Where does the word "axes" occur in the data below? Copy each line that holds it.
☆ ☆ ☆ ☆ ☆
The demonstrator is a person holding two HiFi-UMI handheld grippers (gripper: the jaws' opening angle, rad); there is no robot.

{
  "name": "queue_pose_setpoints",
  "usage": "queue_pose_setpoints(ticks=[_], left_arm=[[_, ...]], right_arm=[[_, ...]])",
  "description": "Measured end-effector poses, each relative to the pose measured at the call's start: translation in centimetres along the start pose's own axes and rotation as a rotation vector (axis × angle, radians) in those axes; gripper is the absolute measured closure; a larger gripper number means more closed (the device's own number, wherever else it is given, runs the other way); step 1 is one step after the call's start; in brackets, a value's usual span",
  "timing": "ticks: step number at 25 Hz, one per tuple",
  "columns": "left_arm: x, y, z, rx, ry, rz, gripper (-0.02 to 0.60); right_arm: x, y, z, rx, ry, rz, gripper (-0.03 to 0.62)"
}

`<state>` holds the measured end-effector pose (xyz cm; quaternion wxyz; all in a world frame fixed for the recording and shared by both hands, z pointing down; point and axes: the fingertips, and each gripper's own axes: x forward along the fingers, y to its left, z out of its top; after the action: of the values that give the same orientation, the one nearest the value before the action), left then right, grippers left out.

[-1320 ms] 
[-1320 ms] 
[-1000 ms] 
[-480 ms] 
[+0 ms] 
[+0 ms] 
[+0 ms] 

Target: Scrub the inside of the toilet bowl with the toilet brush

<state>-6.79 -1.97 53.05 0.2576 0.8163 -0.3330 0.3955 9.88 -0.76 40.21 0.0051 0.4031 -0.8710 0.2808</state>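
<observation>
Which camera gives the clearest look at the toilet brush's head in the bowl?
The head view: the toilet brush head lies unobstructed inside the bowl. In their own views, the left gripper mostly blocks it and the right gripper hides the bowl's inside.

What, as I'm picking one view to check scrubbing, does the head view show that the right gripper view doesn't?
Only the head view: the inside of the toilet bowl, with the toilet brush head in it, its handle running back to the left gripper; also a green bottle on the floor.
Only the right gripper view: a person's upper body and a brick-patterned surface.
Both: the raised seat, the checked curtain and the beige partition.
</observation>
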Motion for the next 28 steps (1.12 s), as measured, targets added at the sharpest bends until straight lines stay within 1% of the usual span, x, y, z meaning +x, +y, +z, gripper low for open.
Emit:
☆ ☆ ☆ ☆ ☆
Response area
  "description": "Measured end-effector poses, each relative to the pose measured at the call's start: translation in centimetres along the start pose's own axes and rotation as a rotation vector (axis × angle, radians) in those axes; gripper is the absolute measured closure; a larger gripper number means more closed (the device's own number, wherever else it is given, runs the other way); step 1 is one step after the call's start; in brackets, a value's usual span",
`<state>` holds the measured end-effector pose (xyz cm; quaternion wxyz; all in a world frame fixed for the recording and shared by both hands, z pointing down; point and axes: the fingertips, and each gripper's own axes: x forward along the fingers, y to its left, z out of its top; after the action: of the values that give the same orientation, the one nearest the value before the action), left then right, grippers left out.

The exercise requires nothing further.